Activity -
Write out, without any change, the lines in the material below that run from the line with "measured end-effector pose" through the line with "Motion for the", both included.

Given material -

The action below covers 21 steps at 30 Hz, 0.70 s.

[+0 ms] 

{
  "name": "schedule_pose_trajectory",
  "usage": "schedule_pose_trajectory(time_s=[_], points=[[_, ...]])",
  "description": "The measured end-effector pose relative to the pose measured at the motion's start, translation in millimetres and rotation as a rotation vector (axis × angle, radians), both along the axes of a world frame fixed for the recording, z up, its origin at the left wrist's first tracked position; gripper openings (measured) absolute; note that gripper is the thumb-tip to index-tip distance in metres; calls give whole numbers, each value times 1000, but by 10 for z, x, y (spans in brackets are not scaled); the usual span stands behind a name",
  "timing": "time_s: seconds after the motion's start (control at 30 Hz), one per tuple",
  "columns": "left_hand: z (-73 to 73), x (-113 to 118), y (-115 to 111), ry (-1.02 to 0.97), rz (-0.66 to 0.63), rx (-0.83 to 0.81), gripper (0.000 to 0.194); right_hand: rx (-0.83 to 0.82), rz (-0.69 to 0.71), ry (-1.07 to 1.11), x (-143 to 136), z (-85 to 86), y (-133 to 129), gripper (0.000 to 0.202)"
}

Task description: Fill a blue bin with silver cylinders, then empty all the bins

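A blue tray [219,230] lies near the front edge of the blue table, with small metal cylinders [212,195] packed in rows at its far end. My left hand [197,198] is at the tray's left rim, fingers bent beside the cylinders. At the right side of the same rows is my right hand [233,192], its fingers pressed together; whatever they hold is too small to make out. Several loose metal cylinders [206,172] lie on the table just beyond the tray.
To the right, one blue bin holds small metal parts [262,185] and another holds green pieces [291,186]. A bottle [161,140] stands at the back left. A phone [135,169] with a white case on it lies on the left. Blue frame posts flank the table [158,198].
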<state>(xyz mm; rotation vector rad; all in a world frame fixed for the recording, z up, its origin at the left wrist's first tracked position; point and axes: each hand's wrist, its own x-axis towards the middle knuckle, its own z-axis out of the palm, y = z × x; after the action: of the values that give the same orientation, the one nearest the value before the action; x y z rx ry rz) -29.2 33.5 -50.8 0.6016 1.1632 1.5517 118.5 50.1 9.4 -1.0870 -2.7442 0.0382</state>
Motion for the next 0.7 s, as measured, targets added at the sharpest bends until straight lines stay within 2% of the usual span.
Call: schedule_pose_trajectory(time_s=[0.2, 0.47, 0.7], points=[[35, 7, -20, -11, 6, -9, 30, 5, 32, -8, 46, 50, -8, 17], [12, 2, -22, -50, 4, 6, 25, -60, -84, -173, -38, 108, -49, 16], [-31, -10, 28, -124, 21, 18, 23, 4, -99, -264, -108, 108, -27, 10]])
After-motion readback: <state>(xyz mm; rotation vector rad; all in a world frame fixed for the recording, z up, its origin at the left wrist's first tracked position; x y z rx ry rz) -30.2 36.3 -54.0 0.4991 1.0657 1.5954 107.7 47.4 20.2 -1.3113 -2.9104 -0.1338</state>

Expected answer -
  "description": "The measured end-effector pose relative to the pose measured at the motion's start, translation in millimetres and rotation as a rotation vector (axis × angle, radians), both along the axes of a world frame fixed for the recording, z up, its origin at the left wrist's first tracked position; gripper openings (measured) absolute; note that gripper is the thumb-tip to index-tip distance in metres; calls give whole numbers, each value times 1000, but by 10 for z, x, y (spans in brackets are not scaled); the usual span stands behind a name",
  "timing": "time_s: seconds after the motion's start (control at 30 Hz), one per tuple",
  "columns": "left_hand: z (-73 to 73), x (-113 to 118), y (-115 to 111), ry (-1.02 to 0.97), rz (-0.66 to 0.63), rx (-0.83 to 0.81), gripper (0.000 to 0.194); right_hand: rx (-0.83 to 0.82), rz (-0.69 to 0.71), ry (-1.07 to 1.11), x (-143 to 136), z (-85 to 86), y (-133 to 129), gripper (0.000 to 0.202)"
}

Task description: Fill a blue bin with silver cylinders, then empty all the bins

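A blue tray [219,230] lies near the front edge of the blue table, with small metal cylinders [212,195] packed in rows at its far end. My left hand [197,198] is at the tray's left rim, fingers bent beside the cylinders. At the right side of the same rows is my right hand [233,192], its fingers pressed together; whatever they hold is too small to make out. Several loose metal cylinders [206,172] lie on the table just beyond the tray.
To the right, one blue bin holds small metal parts [262,185] and another holds green pieces [291,186]. A bottle [161,140] stands at the back left. A phone [135,169] with a white case on it lies on the left. Blue frame posts flank the table [158,198].
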<state>(xyz mm; rotation vector rad; all in a world frame fixed for the recording, z up, its origin at the left wrist's first tracked position; point and axes: each hand's wrist, its own x-axis towards the middle knuckle, its own z-axis out of the palm, y = z × x; after the action: of the values that give the same orientation, the one nearest the value before the action; x y z rx ry rz) -29.2 33.5 -50.8 0.6016 1.1632 1.5517 118.5 50.1 9.4 -1.0870 -2.7442 0.0382</state>
Motion for the next 0.7 s, as measured, targets added at the sharpest bends until straight lines stay within 2% of the usual span.

This exercise requires no further response.